Rabu (26/03/08) pagi, saya bangun dengan pergelangan tangan kiri yang sakit. Seperti ’salah tidur’. Jadi, tidak bisa ditekuk ke dalam (lengan dalam) dan ke luar. Ga bisa ngawe-awe dengan maksimal. Hari itu saya kuliah Kewarganegaraan & pergi ke lokasi KKN. Malam hari, tangan semakin bengkak. Tapi seharian saya masih bisa naik motor sendiri. Yang agak susah dilakukan adalah menekuk tangan kiri untuk mengenakan tas sandang (ransel). Lalu saya tidur. Sepanjang malam tidurnya nggak tenang karena tangan tidak bisa diposisikan sembarangan.

Kamis (27/03) pagi, tangan saya bengkak banget. Genduth! Dan kaku…. Sesama jari tangan kiri tidak mampu saling menyentuh. Karena kebetulan hari Kamis tidak ada kuliah, maka saya tidak ngampus. Janji-janji dibatalkan. Saya dibawa ke tukang urut dekat rumah. Ibu ‘RT tetangga’. Diurut sambil mengaduh-aduh. Selepas diurut, sesama jari bisa bersentuhan. Lumayan deh. Terus sama ibu itu, dibekali ‘uleg-an dedaunan obat’. Sampai rumah saya tiduran sambil tangannya dikompres dengan ‘bobokan daun’. Obat ala film silat itu ditaruh di punggung & pergelangan tangan. trus dilapisi kasa steril, dan dibungkus dengan sapu tangan. Jadi, kaya tokoh kartun petarung gitu. Hehehe. Nah, seharian di rumah deh.

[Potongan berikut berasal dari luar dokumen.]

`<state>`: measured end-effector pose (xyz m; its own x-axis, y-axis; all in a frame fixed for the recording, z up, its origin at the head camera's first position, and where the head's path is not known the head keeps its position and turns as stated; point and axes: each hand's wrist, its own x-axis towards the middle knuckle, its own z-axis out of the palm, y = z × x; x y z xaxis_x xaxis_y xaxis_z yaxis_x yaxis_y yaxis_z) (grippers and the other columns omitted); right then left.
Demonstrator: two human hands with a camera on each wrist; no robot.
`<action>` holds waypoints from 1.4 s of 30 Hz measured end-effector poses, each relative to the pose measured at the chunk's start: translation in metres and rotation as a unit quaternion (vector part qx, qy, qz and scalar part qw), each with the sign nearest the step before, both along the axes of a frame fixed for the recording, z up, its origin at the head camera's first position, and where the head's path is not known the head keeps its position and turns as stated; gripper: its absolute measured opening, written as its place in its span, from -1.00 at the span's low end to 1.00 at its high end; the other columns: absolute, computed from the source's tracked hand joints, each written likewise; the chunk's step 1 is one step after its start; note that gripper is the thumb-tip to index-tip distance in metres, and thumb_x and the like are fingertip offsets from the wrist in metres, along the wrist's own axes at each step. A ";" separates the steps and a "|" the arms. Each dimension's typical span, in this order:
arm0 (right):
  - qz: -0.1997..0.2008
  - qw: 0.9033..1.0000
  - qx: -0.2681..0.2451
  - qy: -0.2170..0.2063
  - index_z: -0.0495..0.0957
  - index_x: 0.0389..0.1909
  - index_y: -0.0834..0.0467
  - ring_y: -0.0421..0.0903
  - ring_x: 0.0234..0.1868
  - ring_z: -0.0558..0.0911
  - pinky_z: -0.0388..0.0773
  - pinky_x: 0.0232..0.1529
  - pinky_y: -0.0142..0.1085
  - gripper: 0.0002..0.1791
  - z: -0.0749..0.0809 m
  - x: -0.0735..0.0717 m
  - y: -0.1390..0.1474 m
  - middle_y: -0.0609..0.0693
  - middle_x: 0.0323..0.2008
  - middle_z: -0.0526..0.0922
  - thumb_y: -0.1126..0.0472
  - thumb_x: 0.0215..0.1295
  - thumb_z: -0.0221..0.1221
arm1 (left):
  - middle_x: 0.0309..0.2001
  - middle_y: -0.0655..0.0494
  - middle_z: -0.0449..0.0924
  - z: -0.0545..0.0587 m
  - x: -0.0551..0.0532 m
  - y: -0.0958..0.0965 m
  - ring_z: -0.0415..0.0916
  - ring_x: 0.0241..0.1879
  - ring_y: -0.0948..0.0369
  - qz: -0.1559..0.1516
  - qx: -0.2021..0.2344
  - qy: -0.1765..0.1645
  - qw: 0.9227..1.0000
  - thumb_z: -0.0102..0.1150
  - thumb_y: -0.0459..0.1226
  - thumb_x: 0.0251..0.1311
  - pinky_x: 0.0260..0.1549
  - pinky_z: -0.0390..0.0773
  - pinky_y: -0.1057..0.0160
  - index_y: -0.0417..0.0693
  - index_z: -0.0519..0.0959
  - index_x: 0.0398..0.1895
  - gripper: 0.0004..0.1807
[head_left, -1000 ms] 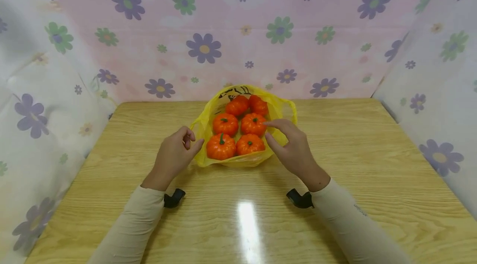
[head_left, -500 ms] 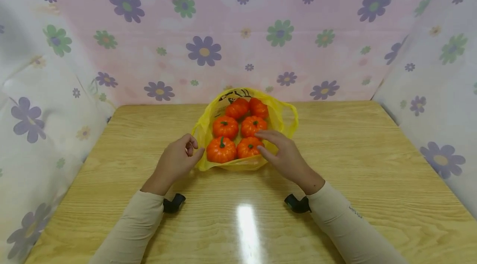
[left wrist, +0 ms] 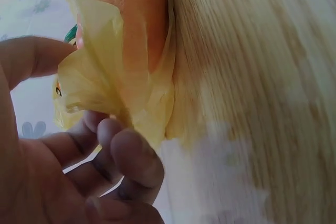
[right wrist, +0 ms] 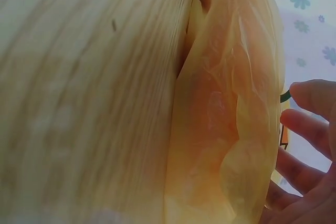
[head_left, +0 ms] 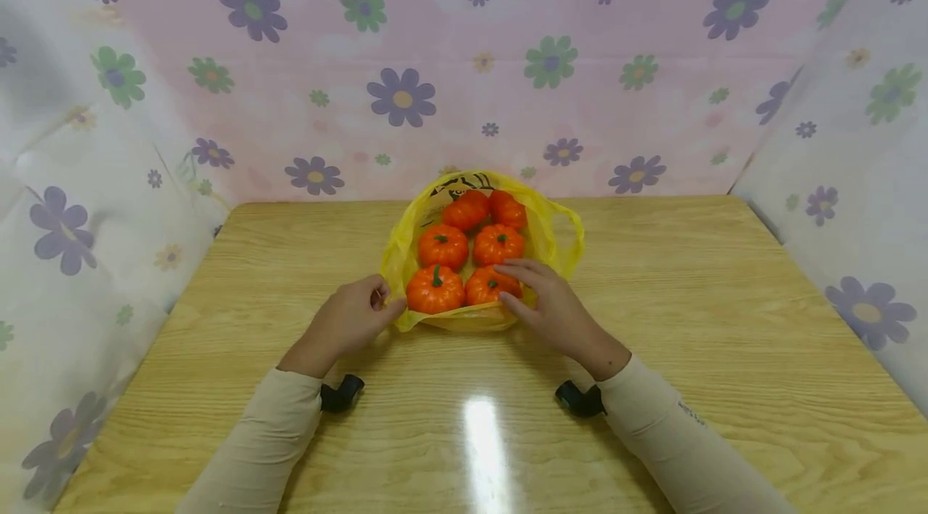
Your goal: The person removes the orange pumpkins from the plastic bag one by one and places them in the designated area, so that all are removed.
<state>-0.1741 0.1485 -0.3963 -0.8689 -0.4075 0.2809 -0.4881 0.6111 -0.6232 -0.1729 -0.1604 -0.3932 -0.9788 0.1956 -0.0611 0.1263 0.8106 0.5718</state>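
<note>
Yellow bag (head_left: 464, 322), thin plastic, mouth upward, on wood-grain table (head_left: 689, 296). Contents, countable in head view alone: six orange pumpkins (head_left: 435, 292). Left hand (head_left: 348, 317): at near left corner; left wrist view adds loose film between thumb and fingers, whether pinched cannot be told. Right hand (head_left: 554, 312): fingers relaxed, unclosed, at near right; right wrist view adds orange showing through film.

The head view looks forward and down from above the near side of the tabletop (head_left: 674, 288), far enough back to take in the whole yellow bag (head_left: 397, 260) and the flowered backdrop (head_left: 464, 31). Close up, the left wrist view looks past the left hand (head_left: 351, 314), the right past the right hand (head_left: 554, 312), both with the tabletop tipped sideways; all three share the bag
</note>
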 end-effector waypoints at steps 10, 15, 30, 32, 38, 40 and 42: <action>-0.005 1.000 0.006 -0.002 0.52 0.26 0.17 0.20 0.31 0.48 0.47 0.27 0.10 -0.53 0.000 -0.001 -0.003 0.20 0.29 0.48 0.20 0.36 0.28 | -0.50 0.14 0.39 -0.001 0.000 -0.001 0.30 -0.57 0.22 -0.013 0.000 -0.020 1.000 0.16 0.01 0.30 -0.58 0.28 0.29 -0.05 0.48 -0.29 -0.69; -0.011 1.000 0.019 -0.012 0.55 0.25 0.15 0.16 0.29 0.49 0.46 0.28 0.07 -0.54 0.000 -0.002 -0.007 0.16 0.27 0.49 0.15 0.36 0.29 | -0.51 0.15 0.39 -0.003 0.000 -0.003 0.30 -0.59 0.23 -0.028 0.006 -0.022 0.999 0.13 -0.01 0.30 -0.60 0.27 0.30 -0.06 0.48 -0.30 -0.70; -0.025 0.998 0.047 -0.044 0.54 0.24 0.14 0.16 0.27 0.51 0.50 0.25 0.03 -0.42 0.000 -0.001 -0.012 0.13 0.29 0.44 0.10 0.20 0.42 | -0.55 0.16 0.31 -0.012 -0.005 -0.006 0.26 -0.60 0.24 -0.053 0.028 -0.058 0.996 0.21 -0.02 0.31 -0.58 0.27 0.30 -0.05 0.41 -0.37 -0.67; -0.028 0.997 0.047 -0.049 0.52 0.25 0.13 0.15 0.27 0.51 0.50 0.25 0.03 -0.40 -0.001 0.000 -0.012 0.13 0.30 0.42 0.09 0.20 0.43 | -0.55 0.15 0.31 -0.014 -0.006 -0.007 0.25 -0.60 0.24 -0.057 0.034 -0.060 0.996 0.21 -0.03 0.31 -0.58 0.27 0.31 -0.06 0.41 -0.37 -0.68; -0.031 0.997 0.048 -0.057 0.47 0.29 0.11 0.18 0.30 0.48 0.47 0.28 0.05 -0.36 -0.003 0.000 -0.012 0.15 0.31 0.39 0.09 0.20 0.43 | -0.53 0.15 0.31 -0.018 -0.008 -0.009 0.24 -0.59 0.24 -0.065 0.056 -0.065 0.994 0.22 -0.04 0.32 -0.58 0.27 0.32 -0.07 0.40 -0.36 -0.67; -0.030 0.997 0.047 -0.060 0.46 0.30 0.11 0.18 0.31 0.47 0.46 0.29 0.06 -0.35 -0.003 0.000 -0.012 0.16 0.32 0.39 0.09 0.20 0.42 | -0.51 0.15 0.32 -0.019 -0.009 -0.011 0.25 -0.57 0.24 -0.065 0.061 -0.067 0.994 0.22 -0.03 0.32 -0.57 0.27 0.32 -0.06 0.41 -0.34 -0.67; -0.029 0.997 0.045 -0.063 0.44 0.30 0.11 0.18 0.32 0.46 0.44 0.30 0.07 -0.34 -0.003 0.000 -0.012 0.17 0.32 0.39 0.09 0.20 0.42 | -0.49 0.14 0.34 -0.020 -0.010 -0.012 0.25 -0.56 0.23 -0.065 0.065 -0.070 0.993 0.22 -0.02 0.32 -0.56 0.27 0.32 -0.06 0.42 -0.33 -0.67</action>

Jumat (28/03) saya berangkat ke kampus karena ada ujian Metopen & Makro. Juga ada kuliah Agama. Tangan saya bengkak lagi di ujian pertama. Semakin lama, semakin sakit. Waduh! Gara-gara naik motor nih! Apes!

Nah, berhubung kuliah Agama itu bukan di kampus, maka saya pun memohon belas kasihan Dheiya. Akhirnya diboncengin deh, ke wisma. Itu tangannya udah nyut-nyutan selama kuliah. Ga konsen. Agak berkurang setelah dikasi counterpain oleh Dika. Anget-anget mengurangi nyut-nyutan. Setelah itu kembali lagi ke kampus. Nunggu ujian Makro jam 14.00. Ampun deh sakitnya. Ujian Makro pun dilewati dengan perasaan ‘ingin ngibrit secepat-cepatnya & ingin ngeluh’.

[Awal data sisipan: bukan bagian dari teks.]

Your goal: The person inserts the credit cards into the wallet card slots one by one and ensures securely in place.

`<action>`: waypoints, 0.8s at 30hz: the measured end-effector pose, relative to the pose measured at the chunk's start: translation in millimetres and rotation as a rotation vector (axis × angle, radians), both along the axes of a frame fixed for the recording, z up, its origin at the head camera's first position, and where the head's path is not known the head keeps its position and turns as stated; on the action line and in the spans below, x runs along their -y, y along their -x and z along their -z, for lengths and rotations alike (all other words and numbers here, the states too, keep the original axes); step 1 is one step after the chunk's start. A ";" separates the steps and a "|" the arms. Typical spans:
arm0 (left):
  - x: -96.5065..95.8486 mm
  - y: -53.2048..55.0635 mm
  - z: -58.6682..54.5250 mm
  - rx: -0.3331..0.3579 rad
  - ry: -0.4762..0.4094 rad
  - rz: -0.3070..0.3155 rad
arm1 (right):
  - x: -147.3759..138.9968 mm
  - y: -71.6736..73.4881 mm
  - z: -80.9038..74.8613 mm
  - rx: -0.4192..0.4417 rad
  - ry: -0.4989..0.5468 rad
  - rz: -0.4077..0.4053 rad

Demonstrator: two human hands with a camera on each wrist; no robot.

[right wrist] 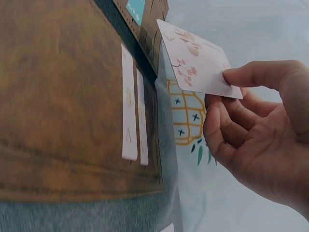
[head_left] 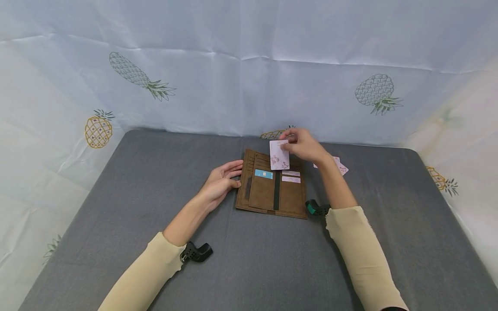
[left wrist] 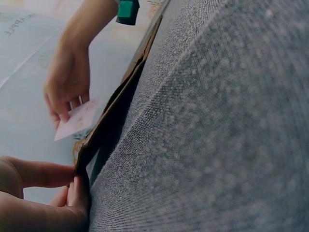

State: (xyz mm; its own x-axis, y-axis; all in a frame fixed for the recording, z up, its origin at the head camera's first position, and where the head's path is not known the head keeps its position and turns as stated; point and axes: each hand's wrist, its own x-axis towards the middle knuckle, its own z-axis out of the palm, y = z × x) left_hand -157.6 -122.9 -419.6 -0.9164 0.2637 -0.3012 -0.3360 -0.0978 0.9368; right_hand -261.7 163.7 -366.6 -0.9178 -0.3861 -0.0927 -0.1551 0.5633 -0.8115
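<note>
A brown wallet (head_left: 262, 194) lies unfolded on the grey table, a dark strip running down its middle. My left hand (head_left: 221, 183) pinches its left edge between thumb and fingers; in the left wrist view that edge is lifted off the cloth. My right hand (head_left: 305, 146) pinches a pale pink card (head_left: 279, 155) with a flower print, held above the wallet's upper part. A blue card (head_left: 263, 174) shows in a slot left of the strip. Two pink cards (right wrist: 129, 104) sit in slots on the right side, their edges showing in the right wrist view.
More pink cards (head_left: 342, 166) lie on the table right of the wallet, partly hidden by the right forearm. A pale cloth with pineapple prints (head_left: 218, 95) hangs behind the grey table (head_left: 155, 172). Each wrist wears a black camera mount (head_left: 199, 252).
</note>
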 end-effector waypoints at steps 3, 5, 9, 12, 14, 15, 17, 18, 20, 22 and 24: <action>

Pulangnya gimana? Karena nggak bisa bawa motor, maka mama njemput dengan membawa Cik Nia. Saya diboncengin Cik Nia. Tangan kesenggol dikit aja sakit. Bengkaknya menjadi-jadi. Nah, malem itu supaya tangan nggak tambah bengkak, mama bikinin ‘gendongan tangan’. Jari-jari masih bisa saling bersentuhan, tidak seperti Kamis pagi. Tapi sakit. Pergelangan tangannya kaya mau lepas. Oglek-oglek, nyut-nyutan.

Begitulah sampai malam. Pergelangan tangan nggak boleh bengkok. Ketika gendongan tangan tidak banyak membantu mengurangi rasa sakit, maka mama membuatkan gulungan karton susu yang dibungkus kain, sebagai pengganti kayu untuk nyangga supaya pergelangan tangan tidak tertekuk. Di bagian punggung lengan (kira-kira di posisi letak jam tangan-kalau orang pakai jam tangan) itu kaya ketusuk-tusuk. Sakiiit banget. Sampe nggak bisa tidur. Hiks… Nangis deh!

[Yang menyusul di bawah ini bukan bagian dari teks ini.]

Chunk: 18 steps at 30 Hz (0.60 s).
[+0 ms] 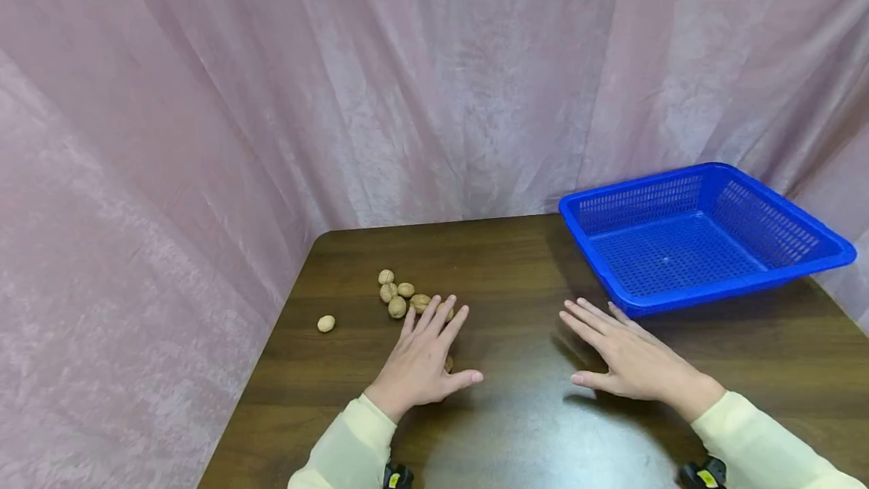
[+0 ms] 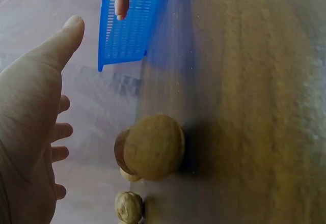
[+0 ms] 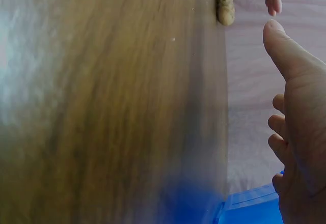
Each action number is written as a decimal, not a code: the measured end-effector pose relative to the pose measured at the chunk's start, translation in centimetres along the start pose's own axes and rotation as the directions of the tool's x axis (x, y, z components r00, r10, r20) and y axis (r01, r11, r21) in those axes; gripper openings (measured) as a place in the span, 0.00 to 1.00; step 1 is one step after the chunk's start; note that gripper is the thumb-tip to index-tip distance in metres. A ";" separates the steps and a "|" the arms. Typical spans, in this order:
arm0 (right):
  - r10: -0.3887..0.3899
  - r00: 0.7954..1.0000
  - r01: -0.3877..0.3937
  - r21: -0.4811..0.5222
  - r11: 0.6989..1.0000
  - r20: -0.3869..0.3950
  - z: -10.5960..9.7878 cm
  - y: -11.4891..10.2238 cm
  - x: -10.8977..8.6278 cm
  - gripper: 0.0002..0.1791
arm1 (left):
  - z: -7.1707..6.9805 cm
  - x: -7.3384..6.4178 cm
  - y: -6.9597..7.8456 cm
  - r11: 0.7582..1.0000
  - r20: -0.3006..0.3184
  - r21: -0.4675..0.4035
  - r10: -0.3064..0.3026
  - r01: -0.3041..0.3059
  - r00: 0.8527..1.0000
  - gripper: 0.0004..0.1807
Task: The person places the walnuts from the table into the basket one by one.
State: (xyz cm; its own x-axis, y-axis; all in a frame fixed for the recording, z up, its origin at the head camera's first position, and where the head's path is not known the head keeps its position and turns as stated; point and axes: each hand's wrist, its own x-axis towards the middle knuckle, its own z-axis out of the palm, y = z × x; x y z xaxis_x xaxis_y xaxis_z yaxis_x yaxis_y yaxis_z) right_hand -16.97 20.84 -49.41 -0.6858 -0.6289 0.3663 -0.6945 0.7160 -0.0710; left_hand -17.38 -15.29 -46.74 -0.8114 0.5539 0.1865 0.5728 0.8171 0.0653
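I see the left hand [image 1: 422,364] spread, empty, by the walnuts [image 1: 397,307], the right hand [image 1: 634,357] likewise near the blue basket [image 1: 679,249].

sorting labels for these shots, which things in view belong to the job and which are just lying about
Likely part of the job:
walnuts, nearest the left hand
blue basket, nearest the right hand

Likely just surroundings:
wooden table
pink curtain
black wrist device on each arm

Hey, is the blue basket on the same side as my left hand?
No, in the head view the blue basket sits just beyond your right hand, while walnuts lie near your left hand.
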 end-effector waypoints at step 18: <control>-0.139 0.972 0.145 0.022 0.989 -0.191 -7.6 1.1 -0.6 0.46 | -4.4 7.1 5.3 0.980 0.020 0.093 0.174 -0.175 0.984 0.55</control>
State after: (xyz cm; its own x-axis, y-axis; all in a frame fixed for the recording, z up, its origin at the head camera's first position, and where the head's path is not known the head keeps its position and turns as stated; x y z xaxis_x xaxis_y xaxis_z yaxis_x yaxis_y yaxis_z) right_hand -15.72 24.34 -42.62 -0.5284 -0.6524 0.5433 -0.7914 0.6102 -0.0369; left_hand -19.59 -7.75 -40.73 -0.7013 0.6910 0.1754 0.6929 0.7185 -0.0598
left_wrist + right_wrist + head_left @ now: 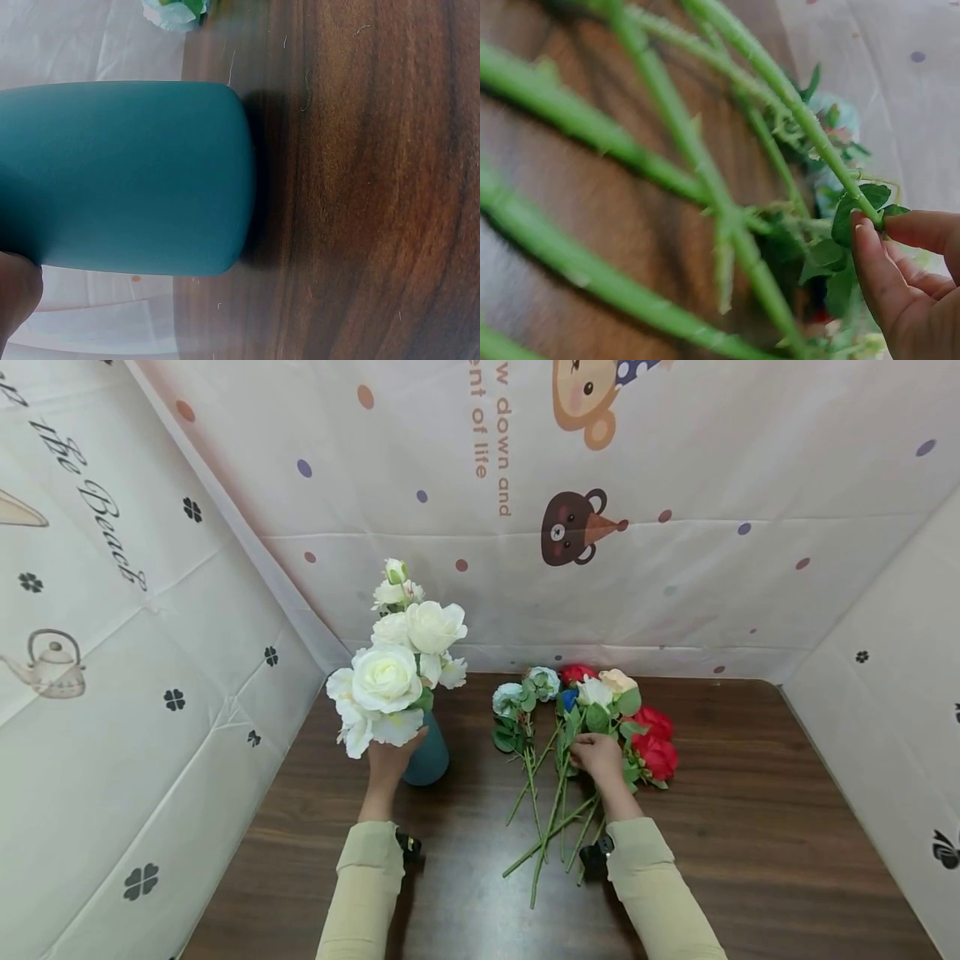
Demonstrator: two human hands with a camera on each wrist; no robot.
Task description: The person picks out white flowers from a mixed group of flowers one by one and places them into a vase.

Akhirnya saya minta minum ponstan. Mama juga nelpon temennya di BSD yang bisa bantu nyerap energi (penyembuhan alternatif) untuk bantuin aku. Saya pun nelpon Pak Agus yang ada di Solo untuk ketemu Sabtu pagi. Pak Agus bisa mbantu urut juga. Kenapa di Solo? Karena nggak punya kenalan tukang pijet di Jogja. Saya nggak berani kembali ke ibu RT itu karena di lenganku ada merah-merah gitu. Takutnya salah pijet. Jadi dicoba untuk minta tolong orang lain. Akhirnya…. saya bisa tidur! Tadinya kalo posisi tidur tangan saya sakiiiiittt bgt. Ga brenti2 nangisnya. Itu kayanya setelah dibantuin ama Tante Vero.

Besoknya saya ke Solo, diterapi sama Pak Agus di Wisma Mahasiswa. Pagi sekali, malam sekali. Dan saya pulang ke Jogja. Perlahan, tangan ini sembuh. Cuma kadang-kadang masih suka agak kerasa aneh aja waktu dingin. Hmm… sarannya tante Vero, disuruh cek asam urat. (Whattt?)  Sama… mungkin rematik katanya. Whew… Whatdayathink?

Pokoknya saya mengucapkan terima kasih sebesar-besarnya untuk semua yang sudah membantu saya untuk mengembalikan tangan saya ini: Mama, Tante Vero, Pak Agus, Bu RT, Widy, Dheiya, Dika, semua…. Terimakasih ya :) Dengan sepenuh hati, saya berterima kasih.